How to complete this task ->
Every line of the listing below needs to be reproduced exactly.

Material provided ->
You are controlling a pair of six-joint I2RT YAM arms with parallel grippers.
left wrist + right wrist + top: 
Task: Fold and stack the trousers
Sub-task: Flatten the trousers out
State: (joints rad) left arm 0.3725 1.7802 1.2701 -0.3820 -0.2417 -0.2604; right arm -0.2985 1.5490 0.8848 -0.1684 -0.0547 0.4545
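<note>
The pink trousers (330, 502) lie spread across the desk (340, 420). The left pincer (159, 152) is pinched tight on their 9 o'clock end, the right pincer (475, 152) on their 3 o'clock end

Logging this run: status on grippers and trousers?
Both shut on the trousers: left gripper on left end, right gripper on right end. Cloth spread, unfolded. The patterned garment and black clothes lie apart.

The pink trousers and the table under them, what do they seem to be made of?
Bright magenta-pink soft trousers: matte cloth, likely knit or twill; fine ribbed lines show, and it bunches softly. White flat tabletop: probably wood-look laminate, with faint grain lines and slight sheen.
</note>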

Reply to the task ->
You are controlling a pair of six-joint I2RT YAM arms with parallel grippers.
left wrist + right wrist + top: 
Task: Fold and stack the trousers
Sub-task: Flatten the trousers out
State: (joints rad) left arm 0.3725 1.7802 1.2701 -0.3820 -0.2417 -0.2604; right arm -0.2985 1.5490 0.8848 -0.1684 -0.0547 0.4545
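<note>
The pink trousers (330, 502) lie spread across the desk (340, 420). The left pincer (159, 152) is pinched tight on their 9 o'clock end, the right pincer (475, 152) on their 3 o'clock end

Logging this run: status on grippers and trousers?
Both shut on the trousers: left gripper on left end, right gripper on right end. Cloth spread, unfolded. The patterned garment and black clothes lie apart.

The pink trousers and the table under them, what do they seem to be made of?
Bright magenta-pink soft trousers: matte cloth, likely knit or twill; fine ribbed lines show, and it bunches softly. White flat tabletop: probably wood-look laminate, with faint grain lines and slight sheen.
</note>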

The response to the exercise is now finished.